Information about the dataset:
- Hacker News posts from 2018 to 2019
- Each post includes the following columns: Object ID | Title | Post Type | Author | Created At | URL | Points | Number of Comments | year
Classifier specifications:
- Builds a probabilistic model from the training set using Naïve Bays Classifier
- Data extrated from "Created At" column of value 2019 is used as a testing dataset.
- The training set was extracted from "Created At" column of value 2018
- Posts are tokenized and the resulting word set is used as vocabulary.
- Each word in the vocablary set its frequency and conditional probability are calculated and a smoothing of value 0.5 is used.
Classifier experiments:
- Baseline:
Accesses the data and calculates the score of story, ask-hn, show-hn, poll.
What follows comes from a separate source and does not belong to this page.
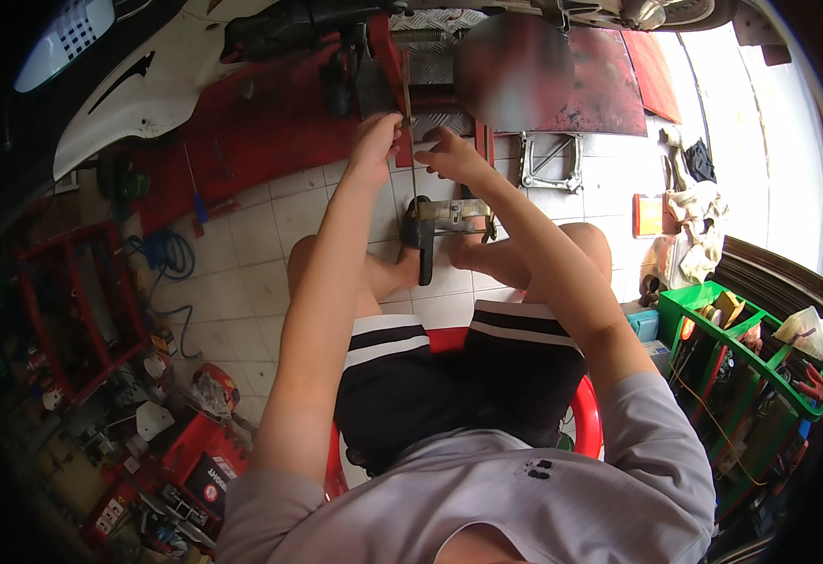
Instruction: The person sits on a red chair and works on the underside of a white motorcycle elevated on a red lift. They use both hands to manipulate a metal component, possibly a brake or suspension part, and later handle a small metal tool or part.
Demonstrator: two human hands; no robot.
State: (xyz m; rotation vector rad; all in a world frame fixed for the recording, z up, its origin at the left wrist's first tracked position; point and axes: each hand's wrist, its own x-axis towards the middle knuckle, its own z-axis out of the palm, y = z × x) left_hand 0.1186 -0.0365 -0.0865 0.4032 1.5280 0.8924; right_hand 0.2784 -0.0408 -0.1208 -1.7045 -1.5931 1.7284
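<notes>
My left hand (377, 143) is raised in front of a red metal frame (386, 56), its fingers curled together. What they hold, if anything, is too small to make out. My right hand (454, 155) is just across from it, fingers bent but apart, with nothing visible in them. Between the two hands runs a thin upright metal rod (413, 179). Below them, between my feet, is a grey metal part (456, 215) with a black bar-like piece (425, 254) pointing toward me. Neither hand touches that part.
A motorbike's white body panel (153, 94) and a red platform (270, 132) lie ahead. A metal bracket (553, 162) rests on the tiles. At right is a green tool rack (745, 338); at left, a blue hose (169, 254), a screwdriver (201, 207) and a red shelf (82, 310).
</notes>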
Select the correct post kind based on the scores
Generate a label to indicated if the accessment is correct
Student's Guide poll 0.002 0.03 0.007 0.12 story wrong
- Stop-word Filtering:
Remove specific words from the vocabulary which are accessible in stopwords.txt
- Word Length Filtering:
remove all words with length ≤2 and all words with length ≥ 9
- Infrequent Word Filtering:
Use the baseline experiment, and gradually remove from the vocabulary words with frequency= 1, frequency ≤ 5, frequency ≤ 10, frequency ≤ 15 and frequency ≤ 20. Then gradually remove the top 5% most frequent words, the 10% most frequent words, 15%, 20% and 25% most frequent words. Plot both performance of the classifiers against the number of words left in your vocabulary
Steps to run the program:
-- To change the csv file name, change the first two variables in const.py -- To disable a predictor that increases performance, change 'HEURSTIC' to 'False' in const.py
- install all the libraries
- navigate to the folder where main.py exists
- open the command line prompt
- Type 'py main.py' in the command line
- Instruction are written in the terminal
- To run all the experiments, enter 0
- To run the baseline experiment, enter 1
- To run the stopword experiment, enter 2
- To run the word length filter experiment, enter 3
- To run the infrequency filter experiment, enter 4
- Output text files exist in 'txtOutput'
libraries used:
- pandas
- matplotlib
- sklearn
- nltk
- json
- string
- math
- re